The season opened with The Taming of the Shrew, the full-length ballet John Cranko adapted from Shakespeare's tale of a lady with a bad temper. Shakespeare wrote a darned good play and Cranko, keeping close to the text, turned it into a terrific ballet. Staged by the Stuttgart Ballet's Georgette Tsinguirides, the Joffrey dancers were peerless, and left the audience cheering.
Maia Wilkins, as the rambunctious Katherine, and Davis Robertson as Petruchio, her swaggering bridegroom, gave stellar performances in this ballet, which has been praised since its 1969 debut. Their alternates, Taryn Kaschock and Willy Shives, performed well but were overshadowed by the stars. Tracy Julias, as the gentle Bianca, and Samuel Pergande, her handsome suitor, contributed notably, as did the long list of dancers in demanding roles. That the once-beleaguered Joffrey could stage an intricate, full-length ballet so well sealed the company's status as a Chicago treasure.
The spring season's second week highlighted twentieth-century masterpieces: Antony Tudor's Lilac Garden, Leonide Massine's Les Presages, and Arpino's Viva Vivaldi. The Joffrey clearly portrayed the private woes and intimacies of Lilac Garden, showing a comprehension of Tudor's choreographic innovations, which had made so strong an impact at the ballet's 1940 American debut. The dancers mastered the psychologically motivated movements, which were couched in classical vocabulary. Wilkins and Julias alternated as Caroline, the young lady being forced into a marriage of convenience.
Les Presages, Massine's prophecy of doom set to Tchaikovsky's Fifth Symphony, is a work whose grandeur clearly emerged in the Joffrey's performance. Massine's intricate mass movements were muddled in the early performances by those overworked Ballets Russes companies. In the Joffrey's disciplined dancing, designs emerged. Wilkins brought an excitement to the pseudo-modern dance movements of the opening scene, identified as Action, and Guoping Wang made the few moments assigned to Fate important.

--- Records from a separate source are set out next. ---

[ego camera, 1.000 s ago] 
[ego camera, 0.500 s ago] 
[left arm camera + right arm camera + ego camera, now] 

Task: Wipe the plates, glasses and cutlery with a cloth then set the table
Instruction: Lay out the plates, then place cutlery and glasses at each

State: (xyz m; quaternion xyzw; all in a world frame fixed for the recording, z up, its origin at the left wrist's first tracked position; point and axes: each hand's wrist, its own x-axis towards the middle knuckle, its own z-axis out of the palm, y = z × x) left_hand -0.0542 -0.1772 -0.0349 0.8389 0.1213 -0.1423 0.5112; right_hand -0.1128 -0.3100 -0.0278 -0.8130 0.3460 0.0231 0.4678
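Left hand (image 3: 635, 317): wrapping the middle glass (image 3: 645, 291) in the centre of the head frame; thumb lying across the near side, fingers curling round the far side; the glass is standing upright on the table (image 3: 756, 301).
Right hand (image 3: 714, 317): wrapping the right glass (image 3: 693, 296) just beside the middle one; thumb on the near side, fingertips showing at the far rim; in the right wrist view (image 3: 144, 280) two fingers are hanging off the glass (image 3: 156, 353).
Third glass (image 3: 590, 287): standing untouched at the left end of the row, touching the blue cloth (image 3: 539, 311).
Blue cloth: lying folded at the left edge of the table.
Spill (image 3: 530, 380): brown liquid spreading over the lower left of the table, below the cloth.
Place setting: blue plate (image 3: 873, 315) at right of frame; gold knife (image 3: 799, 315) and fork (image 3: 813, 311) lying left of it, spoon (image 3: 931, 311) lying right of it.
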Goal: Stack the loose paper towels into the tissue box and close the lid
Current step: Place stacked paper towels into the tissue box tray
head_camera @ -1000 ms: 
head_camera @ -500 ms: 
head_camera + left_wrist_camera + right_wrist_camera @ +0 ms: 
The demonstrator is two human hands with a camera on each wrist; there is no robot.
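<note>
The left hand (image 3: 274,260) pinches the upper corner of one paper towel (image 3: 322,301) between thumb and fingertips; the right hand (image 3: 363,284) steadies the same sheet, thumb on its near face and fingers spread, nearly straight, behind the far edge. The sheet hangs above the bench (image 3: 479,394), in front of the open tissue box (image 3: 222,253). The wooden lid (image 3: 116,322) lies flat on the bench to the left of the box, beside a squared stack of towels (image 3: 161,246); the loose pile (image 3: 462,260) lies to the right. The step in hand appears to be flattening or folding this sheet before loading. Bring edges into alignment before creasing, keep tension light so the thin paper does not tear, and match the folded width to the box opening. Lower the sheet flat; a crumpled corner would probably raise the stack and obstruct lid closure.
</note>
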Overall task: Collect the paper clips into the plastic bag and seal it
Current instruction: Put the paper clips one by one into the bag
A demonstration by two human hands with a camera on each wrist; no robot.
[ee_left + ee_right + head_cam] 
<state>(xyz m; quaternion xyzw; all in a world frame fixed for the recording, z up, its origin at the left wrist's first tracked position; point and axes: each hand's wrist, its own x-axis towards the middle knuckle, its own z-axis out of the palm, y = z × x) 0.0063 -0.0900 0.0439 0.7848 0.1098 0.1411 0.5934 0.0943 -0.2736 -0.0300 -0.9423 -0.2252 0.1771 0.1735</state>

Arpino's choreography has often been taken for granted, as was true of Viva Vivaldi, created when the company sorely needed works to fill a sparse repertoire. But this spring's performances revealed Viva Vivaldi as a truly masterful ballet that held its own against such blockbusters as Lilac Garden and Les Presages. The choreographer packed the one-act piece with lovely classical movements. Twelve corps women dancing in unison multiplied the simple steps of one passage into a climactic event. Calvin Kitten and Randy Herrera danced the bravura passages of the finale, capping the ballet thrillingly.
Wilkins, a star in every type of role, from the combatant in The Taming of the Shrew to the gentle lover in Secret Places, has emerged as a prima ballerina. And special credit should go to Joffrey alumni Mark Goldweber, Charthel Arthur, Cameron Basden, and Adam Sklute, who coached the company to perfection.